Mango falooda is a tasty multi-layered dessert with full-on mango flavor and numerous diverse surfaces in one. Really this is a cross between drink and dessert. A must-make when mangoes are in season for mango darlings like me!

About Mango Falooda Recipe:
This is the variety of conventional rose-flavored falooda for mango partners.
Easy to make: It looks like there are so numerous components for each and each layer. But believe me, it is super simple to make and anybody can get this mango falooda with a little prep work.
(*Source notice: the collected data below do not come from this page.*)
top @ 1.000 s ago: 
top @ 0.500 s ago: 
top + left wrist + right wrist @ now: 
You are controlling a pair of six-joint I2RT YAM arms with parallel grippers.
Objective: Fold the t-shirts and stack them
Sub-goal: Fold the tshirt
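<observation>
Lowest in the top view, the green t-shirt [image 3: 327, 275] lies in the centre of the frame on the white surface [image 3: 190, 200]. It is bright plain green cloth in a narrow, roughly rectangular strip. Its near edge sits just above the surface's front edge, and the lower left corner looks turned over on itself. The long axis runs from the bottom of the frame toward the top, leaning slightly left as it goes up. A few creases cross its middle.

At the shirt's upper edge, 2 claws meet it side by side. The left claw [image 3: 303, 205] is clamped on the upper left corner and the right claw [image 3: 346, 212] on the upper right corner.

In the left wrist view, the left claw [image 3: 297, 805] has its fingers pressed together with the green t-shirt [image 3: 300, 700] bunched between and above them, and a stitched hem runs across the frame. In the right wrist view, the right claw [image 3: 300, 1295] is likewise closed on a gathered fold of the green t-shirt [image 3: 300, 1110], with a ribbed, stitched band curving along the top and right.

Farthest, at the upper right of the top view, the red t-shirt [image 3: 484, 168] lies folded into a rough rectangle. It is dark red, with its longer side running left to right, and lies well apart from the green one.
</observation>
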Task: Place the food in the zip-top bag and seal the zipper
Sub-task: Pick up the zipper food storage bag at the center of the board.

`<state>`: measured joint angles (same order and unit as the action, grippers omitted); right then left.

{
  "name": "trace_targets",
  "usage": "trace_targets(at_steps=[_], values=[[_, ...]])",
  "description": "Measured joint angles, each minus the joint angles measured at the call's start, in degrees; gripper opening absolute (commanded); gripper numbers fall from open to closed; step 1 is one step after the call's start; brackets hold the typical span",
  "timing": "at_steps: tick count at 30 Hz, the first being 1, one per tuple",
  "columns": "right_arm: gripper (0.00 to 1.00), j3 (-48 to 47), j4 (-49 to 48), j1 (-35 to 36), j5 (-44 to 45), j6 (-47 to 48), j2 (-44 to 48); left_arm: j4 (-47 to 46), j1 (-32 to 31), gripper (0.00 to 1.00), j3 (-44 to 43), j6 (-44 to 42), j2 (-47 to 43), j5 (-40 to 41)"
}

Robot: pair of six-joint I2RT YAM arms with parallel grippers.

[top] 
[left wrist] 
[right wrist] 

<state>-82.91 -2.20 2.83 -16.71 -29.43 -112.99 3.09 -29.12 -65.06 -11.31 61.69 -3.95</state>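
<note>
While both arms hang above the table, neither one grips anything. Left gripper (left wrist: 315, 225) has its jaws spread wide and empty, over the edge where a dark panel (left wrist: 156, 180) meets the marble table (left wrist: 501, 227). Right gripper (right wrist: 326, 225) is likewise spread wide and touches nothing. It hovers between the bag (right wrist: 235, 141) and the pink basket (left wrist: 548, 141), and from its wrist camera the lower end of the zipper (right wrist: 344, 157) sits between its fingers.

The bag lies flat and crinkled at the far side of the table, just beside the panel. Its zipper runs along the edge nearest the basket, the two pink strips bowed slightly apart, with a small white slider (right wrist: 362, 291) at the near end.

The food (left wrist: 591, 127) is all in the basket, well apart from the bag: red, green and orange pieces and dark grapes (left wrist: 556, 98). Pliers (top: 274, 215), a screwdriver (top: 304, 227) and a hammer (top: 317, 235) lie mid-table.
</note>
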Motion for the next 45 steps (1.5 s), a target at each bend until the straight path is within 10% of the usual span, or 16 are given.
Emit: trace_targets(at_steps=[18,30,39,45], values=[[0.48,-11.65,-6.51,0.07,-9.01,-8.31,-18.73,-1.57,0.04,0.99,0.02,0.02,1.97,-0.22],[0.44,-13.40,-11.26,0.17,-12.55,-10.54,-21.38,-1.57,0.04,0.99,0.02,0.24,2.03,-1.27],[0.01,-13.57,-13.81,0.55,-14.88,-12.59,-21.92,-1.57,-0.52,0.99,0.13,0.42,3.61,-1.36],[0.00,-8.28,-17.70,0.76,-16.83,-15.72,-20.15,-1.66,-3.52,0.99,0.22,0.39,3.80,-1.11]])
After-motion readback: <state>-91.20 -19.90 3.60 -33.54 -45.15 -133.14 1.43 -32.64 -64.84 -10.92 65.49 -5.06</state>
Little prep work required: Take after these tips and stream to make the prep work simple and it gets done in just 30 minutes (from prep to serving)
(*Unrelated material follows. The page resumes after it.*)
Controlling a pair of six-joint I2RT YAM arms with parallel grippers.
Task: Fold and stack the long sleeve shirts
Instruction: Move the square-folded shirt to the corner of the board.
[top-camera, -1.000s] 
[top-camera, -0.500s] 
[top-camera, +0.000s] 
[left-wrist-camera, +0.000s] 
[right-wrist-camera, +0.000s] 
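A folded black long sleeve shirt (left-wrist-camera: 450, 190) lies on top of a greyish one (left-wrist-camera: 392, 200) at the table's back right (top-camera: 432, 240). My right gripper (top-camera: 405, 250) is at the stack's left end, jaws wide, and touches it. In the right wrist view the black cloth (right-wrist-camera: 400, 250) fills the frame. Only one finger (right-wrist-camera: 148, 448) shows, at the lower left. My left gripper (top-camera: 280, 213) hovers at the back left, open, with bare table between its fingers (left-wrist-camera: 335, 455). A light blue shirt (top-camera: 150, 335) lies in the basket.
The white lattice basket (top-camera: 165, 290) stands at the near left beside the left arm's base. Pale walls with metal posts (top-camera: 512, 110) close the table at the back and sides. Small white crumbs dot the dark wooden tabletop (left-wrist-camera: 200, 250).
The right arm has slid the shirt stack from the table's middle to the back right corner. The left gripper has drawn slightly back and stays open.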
First, drench the sabja seeds. It takes 20 minutes of splashing time.
While seeds are drenching, cook falooda sev.
Also, make other components prepared like chopping mango, making mango puree (if making homemade), break down sugar in the milk.
Keep the serving glass ready.
Once all the components are prepped collect mango falooda and serve.
Ingredient Notes:
Sabja seeds: It is also known as basil seeds or tukmaria. Looks like chia seeds, but they are diverse. In the nonattendance of it, you can beyond any doubt utilize chia seeds. You can drench it a day sometime recently and store it in the refrigerator.
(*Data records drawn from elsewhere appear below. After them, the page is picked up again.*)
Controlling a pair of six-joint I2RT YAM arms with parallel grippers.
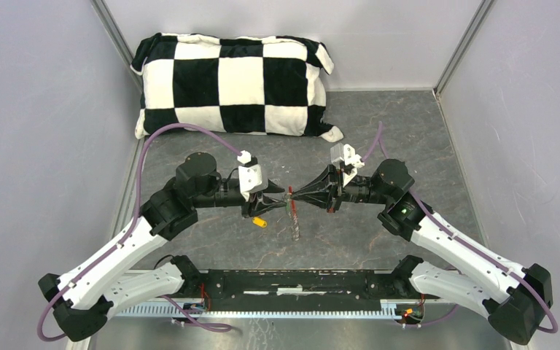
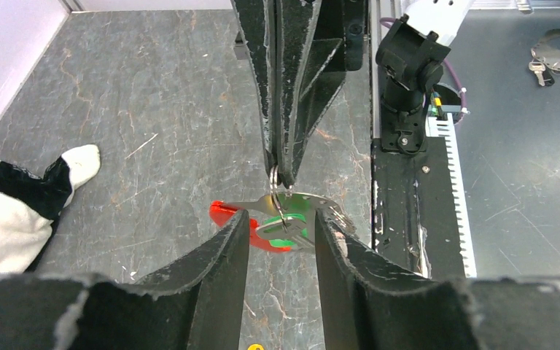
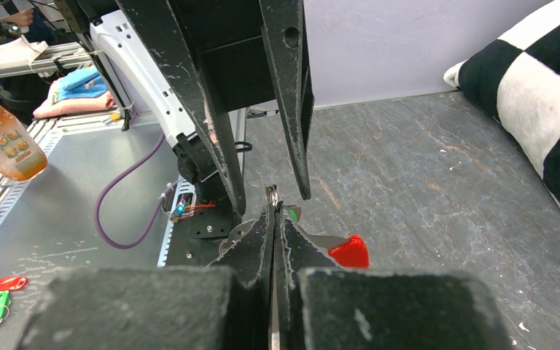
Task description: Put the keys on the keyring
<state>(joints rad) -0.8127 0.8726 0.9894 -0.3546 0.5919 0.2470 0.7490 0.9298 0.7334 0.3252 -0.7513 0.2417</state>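
Observation:
My right gripper (image 1: 292,195) is shut on the thin metal ring of the keyring (image 2: 275,177), holding it above the table. The elongated red tag (image 1: 290,211) hangs from the ring. The green key (image 2: 292,235) hangs on metal parts right under the ring, in front of the red tag (image 2: 222,213). My left gripper (image 2: 282,222) faces the right one, its jaws apart on either side of the green key. The yellow key (image 1: 260,222) lies on the table below the left gripper. In the right wrist view the green key (image 3: 292,214) and red tag (image 3: 350,251) peek out past the shut fingertips (image 3: 266,219).
A black-and-white checkered pillow (image 1: 233,84) lies against the back wall. Grey walls close in both sides. The black base plate (image 1: 299,281) with both arm mounts runs along the near edge. An orange bottle (image 3: 4,142) and spare keys (image 3: 0,299) sit on a neighbouring bench.

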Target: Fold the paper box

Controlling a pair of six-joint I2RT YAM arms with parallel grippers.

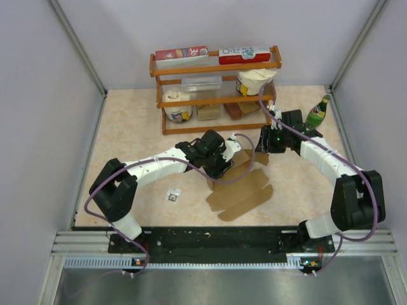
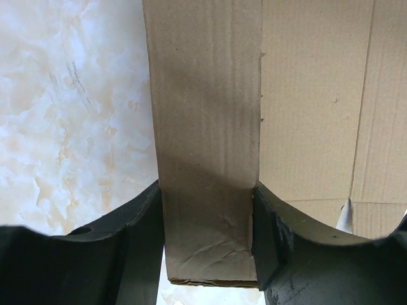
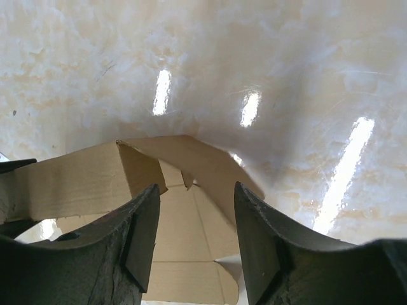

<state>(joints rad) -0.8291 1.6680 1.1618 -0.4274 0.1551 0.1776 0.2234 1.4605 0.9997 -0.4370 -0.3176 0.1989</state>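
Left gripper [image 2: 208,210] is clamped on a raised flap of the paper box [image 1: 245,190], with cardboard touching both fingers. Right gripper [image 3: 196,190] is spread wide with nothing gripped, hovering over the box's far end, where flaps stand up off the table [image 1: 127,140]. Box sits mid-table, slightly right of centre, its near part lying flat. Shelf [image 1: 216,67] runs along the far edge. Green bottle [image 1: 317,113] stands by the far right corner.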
Falooda sev: It is effortlessly accessible in Indian basic need stores. You can see the sev packet in the step-by-step pics underneath for your reference.
Mango pulp: I have utilized fresh, ready mangoes and mixed them into the blender to make a pulp. If required, include sugar when making pulp. Instep, you can utilize store-bought canned mango pulp that is accessible in Indian stores.
Milk: Full-fat milk is a must to get a wealthy, rich texture.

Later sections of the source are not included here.